Así no. Y da igual que lo hagan gobiernos de derechas o de izquierdas, regionales, nacionales o europeos, de Italia, Francia o España. Lo que estamos viviendo ahora mismo en el Mediterráneo no tiene nombre. El mismo mar que nos dio las raíces de nuestra lengua y de nuestra cultura, el clima y la posibilidad de crear en un lugar privilegiado lo hemos convertido en el símbolo de la vergüenza para todo el mundo. Es la desgracia de los que un día decidieron huir del hambre para vivir como nosotros y cuyo futuro agoniza a la deriva.

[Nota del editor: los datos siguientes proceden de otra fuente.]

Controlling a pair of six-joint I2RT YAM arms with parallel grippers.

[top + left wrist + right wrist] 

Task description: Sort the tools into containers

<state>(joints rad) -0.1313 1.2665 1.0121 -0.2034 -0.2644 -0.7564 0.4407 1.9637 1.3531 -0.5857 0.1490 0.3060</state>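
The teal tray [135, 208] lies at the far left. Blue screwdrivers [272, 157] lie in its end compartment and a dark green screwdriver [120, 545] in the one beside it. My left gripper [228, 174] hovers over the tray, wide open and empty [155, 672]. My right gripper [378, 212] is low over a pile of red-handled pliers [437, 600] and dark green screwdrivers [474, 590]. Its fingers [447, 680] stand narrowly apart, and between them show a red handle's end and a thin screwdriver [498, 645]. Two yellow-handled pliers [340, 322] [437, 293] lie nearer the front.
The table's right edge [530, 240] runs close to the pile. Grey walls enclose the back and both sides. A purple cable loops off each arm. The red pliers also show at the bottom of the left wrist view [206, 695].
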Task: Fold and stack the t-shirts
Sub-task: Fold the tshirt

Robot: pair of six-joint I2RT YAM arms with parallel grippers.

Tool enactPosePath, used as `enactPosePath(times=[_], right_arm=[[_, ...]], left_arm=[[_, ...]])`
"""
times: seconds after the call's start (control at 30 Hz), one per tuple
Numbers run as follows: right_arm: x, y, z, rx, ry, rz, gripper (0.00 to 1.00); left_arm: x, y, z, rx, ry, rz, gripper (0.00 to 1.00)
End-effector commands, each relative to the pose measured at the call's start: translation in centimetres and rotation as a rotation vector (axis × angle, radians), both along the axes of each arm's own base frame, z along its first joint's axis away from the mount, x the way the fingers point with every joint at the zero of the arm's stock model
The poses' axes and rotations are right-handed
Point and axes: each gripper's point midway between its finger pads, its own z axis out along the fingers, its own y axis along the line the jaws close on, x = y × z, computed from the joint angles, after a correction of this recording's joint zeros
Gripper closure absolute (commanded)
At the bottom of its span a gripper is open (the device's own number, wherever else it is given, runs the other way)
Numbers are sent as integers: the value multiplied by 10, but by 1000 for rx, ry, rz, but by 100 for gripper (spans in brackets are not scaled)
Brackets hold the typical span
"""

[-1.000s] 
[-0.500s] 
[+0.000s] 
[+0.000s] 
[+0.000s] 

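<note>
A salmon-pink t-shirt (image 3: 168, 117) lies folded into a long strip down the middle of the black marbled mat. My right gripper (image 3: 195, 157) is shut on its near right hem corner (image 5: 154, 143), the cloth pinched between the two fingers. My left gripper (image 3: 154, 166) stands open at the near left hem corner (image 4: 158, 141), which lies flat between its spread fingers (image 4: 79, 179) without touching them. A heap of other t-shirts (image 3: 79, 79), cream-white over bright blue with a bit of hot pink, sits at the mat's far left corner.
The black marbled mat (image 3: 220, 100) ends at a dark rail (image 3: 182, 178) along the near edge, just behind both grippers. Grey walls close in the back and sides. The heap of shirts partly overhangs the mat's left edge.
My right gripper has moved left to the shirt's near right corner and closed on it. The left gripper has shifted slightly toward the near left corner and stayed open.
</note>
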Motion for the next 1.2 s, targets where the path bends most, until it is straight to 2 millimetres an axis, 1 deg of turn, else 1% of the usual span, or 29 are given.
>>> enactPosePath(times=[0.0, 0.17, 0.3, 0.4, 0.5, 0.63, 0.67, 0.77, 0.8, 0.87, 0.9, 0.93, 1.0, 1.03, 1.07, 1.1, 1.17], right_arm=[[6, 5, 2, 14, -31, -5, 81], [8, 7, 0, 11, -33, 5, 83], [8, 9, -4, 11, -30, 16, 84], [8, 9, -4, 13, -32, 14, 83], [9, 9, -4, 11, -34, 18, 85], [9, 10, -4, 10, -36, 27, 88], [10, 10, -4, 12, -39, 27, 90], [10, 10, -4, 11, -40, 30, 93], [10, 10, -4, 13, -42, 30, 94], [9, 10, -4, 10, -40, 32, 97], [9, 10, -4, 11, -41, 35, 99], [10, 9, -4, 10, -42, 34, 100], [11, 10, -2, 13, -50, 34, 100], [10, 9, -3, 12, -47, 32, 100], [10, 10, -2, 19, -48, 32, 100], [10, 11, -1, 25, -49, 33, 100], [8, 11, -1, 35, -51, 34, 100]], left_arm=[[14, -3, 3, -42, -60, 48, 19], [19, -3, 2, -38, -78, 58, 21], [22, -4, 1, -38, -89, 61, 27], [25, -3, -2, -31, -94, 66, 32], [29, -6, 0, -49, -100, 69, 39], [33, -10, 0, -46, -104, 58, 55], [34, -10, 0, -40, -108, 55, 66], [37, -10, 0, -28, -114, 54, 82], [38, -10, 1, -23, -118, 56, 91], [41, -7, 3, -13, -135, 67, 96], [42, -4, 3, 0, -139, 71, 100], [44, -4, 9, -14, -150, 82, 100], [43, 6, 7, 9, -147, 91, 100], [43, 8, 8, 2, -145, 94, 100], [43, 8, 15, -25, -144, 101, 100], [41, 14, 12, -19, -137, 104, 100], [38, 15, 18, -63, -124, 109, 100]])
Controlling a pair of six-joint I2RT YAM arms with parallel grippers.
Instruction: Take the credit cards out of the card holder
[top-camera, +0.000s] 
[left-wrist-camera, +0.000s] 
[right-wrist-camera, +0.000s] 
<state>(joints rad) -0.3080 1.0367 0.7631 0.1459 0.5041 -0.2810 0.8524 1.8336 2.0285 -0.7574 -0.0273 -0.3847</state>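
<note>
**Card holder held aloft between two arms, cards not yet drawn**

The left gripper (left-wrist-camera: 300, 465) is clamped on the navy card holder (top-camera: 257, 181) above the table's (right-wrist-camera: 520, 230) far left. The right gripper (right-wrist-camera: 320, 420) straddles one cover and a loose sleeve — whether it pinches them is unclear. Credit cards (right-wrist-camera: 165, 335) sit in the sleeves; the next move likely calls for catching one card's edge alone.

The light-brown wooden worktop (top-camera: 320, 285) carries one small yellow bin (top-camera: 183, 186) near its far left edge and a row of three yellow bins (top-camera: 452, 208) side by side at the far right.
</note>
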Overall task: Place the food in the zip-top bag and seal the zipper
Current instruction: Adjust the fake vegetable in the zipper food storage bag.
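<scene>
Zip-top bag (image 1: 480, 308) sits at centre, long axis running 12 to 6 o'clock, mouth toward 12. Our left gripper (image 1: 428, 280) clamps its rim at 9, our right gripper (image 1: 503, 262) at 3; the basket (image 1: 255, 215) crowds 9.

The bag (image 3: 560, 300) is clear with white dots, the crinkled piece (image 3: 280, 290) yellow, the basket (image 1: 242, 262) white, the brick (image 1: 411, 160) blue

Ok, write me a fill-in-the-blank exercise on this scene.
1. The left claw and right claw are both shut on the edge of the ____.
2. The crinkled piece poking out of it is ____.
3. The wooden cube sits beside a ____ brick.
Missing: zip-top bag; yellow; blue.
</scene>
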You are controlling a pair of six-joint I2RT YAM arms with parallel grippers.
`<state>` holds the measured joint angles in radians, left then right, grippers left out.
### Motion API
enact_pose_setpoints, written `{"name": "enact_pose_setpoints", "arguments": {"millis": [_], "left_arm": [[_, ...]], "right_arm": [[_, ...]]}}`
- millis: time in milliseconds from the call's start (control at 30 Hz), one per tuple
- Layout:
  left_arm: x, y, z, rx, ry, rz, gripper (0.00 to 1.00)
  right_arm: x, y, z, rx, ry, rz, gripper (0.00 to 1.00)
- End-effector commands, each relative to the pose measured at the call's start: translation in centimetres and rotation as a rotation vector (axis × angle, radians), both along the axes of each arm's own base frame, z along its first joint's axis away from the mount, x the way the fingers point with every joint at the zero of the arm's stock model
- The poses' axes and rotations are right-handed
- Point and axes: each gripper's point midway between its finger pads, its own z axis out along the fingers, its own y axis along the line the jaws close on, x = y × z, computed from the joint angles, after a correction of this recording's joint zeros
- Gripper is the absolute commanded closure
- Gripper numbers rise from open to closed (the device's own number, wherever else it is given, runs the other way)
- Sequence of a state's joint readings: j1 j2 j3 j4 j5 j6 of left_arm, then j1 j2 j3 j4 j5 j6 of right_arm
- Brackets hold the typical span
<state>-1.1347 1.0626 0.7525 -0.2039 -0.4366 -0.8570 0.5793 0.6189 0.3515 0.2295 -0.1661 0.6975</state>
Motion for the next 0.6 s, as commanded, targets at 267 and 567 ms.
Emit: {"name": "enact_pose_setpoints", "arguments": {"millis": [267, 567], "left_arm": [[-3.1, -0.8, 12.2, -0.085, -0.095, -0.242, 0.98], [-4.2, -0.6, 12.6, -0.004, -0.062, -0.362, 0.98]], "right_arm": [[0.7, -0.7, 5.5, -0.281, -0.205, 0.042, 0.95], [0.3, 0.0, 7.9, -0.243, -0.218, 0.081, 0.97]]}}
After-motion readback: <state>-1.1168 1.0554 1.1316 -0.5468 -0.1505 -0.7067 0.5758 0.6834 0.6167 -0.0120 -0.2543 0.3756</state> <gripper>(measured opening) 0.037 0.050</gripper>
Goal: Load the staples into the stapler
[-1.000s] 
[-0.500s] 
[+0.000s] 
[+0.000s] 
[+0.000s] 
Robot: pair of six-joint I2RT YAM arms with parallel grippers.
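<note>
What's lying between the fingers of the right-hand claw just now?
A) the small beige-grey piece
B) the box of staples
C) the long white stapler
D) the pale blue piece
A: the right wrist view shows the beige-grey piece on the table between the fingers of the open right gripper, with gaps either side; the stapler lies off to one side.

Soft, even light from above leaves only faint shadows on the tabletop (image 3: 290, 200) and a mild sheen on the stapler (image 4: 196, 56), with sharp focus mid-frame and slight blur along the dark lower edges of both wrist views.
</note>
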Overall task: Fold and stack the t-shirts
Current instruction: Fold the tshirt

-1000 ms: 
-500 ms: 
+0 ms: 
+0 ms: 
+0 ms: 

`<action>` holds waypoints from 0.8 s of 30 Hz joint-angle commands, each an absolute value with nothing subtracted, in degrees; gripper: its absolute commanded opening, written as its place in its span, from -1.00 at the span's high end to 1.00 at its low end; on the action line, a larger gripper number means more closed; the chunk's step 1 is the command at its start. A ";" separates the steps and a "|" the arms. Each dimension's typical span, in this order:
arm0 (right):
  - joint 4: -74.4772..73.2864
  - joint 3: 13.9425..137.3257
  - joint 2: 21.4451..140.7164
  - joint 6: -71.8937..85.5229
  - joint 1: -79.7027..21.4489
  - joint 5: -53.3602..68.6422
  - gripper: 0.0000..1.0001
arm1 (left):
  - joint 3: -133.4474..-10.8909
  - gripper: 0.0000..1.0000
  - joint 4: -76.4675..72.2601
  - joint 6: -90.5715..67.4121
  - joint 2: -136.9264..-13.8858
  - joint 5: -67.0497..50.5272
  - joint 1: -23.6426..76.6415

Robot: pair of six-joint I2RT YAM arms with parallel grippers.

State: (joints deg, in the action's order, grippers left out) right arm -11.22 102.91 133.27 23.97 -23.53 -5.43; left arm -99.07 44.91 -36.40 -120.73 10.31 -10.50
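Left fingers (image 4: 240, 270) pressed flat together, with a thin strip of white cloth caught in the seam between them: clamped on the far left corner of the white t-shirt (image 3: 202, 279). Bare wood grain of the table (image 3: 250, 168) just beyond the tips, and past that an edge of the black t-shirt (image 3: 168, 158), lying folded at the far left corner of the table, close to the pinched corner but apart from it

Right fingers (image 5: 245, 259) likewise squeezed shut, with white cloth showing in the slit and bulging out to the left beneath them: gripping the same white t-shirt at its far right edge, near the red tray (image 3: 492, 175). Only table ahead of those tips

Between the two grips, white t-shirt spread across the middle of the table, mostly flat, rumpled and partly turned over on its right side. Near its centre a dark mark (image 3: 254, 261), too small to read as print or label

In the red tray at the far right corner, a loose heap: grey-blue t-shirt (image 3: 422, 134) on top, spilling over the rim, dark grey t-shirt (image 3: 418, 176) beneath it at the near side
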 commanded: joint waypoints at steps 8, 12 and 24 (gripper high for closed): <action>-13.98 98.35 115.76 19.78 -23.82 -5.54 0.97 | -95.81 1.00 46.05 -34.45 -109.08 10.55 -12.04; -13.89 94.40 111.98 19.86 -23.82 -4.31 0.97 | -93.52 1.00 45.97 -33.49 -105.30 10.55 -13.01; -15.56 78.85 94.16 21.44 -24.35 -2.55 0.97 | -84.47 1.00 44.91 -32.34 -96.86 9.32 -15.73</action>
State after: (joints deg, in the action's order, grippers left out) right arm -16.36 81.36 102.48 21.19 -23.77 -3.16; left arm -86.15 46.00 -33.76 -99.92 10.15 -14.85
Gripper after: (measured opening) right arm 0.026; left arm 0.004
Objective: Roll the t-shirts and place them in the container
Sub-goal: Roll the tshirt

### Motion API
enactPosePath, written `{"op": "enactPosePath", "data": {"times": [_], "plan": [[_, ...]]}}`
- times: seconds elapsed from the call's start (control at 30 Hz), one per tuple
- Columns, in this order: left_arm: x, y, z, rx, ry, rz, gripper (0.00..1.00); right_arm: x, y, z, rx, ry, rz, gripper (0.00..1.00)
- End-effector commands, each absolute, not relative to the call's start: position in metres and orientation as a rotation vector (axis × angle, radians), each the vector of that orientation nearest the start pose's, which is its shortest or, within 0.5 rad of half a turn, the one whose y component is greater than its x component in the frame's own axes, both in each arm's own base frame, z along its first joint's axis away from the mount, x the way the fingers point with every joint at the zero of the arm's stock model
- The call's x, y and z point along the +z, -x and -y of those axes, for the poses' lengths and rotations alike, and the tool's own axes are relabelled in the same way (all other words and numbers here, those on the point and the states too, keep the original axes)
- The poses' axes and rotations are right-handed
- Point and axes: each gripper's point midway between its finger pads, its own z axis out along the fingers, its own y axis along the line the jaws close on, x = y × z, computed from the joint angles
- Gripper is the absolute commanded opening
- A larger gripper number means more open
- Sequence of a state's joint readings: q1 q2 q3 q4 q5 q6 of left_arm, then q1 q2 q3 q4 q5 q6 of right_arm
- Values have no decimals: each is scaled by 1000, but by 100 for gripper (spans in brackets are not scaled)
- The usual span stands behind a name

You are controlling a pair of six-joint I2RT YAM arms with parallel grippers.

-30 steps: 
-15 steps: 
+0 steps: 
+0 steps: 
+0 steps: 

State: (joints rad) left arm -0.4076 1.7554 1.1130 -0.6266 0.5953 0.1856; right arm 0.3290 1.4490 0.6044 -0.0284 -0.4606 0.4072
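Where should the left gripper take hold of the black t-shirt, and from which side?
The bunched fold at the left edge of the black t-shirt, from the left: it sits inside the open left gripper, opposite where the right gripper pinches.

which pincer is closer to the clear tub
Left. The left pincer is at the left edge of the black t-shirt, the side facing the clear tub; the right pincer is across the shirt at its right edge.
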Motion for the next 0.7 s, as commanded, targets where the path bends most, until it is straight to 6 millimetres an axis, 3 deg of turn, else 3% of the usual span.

Porque puede haber muchos argumentos para levantar muros, controlar fronteras, expedir visados y optar por unas u otras políticas migratorias, para eso está la democracia –que no es lo mismo que la justicia–. Sin embargo, cuando la tragedia llama a la puerta no hay razones que valgan. Si están en juego decenas de vidas las nacionalidades pasan a un segundo plano, pues antes que las banderas están las personas. Y así, en medio del verano, entre turistas y chiringuitos de playa, le toca a Europa decidir con qué humanidad responde ante un drama espantoso a escasos metros de sus costas.
Como europeos somos capaces de hacer grandes cosas, pero no solo no atinamos a la hora de solventar uno de los mayores problemas sociales de nuestro tiempo, sino que miramos para otro lado. El coraje y el entendimiento que tantas veces nos ha caracterizado se ha convertido en egoísmo, silencio y pasividad. En los momentos críticos se demuestra la grandeza de las personas y las naciones, cuando las palabras no cuentan tanto y solo valen los hechos. Pase lo que pase, conviene recordar que cerrar los ojos significa convertirnos en cómplices de una tragedia que sí se puede evitar.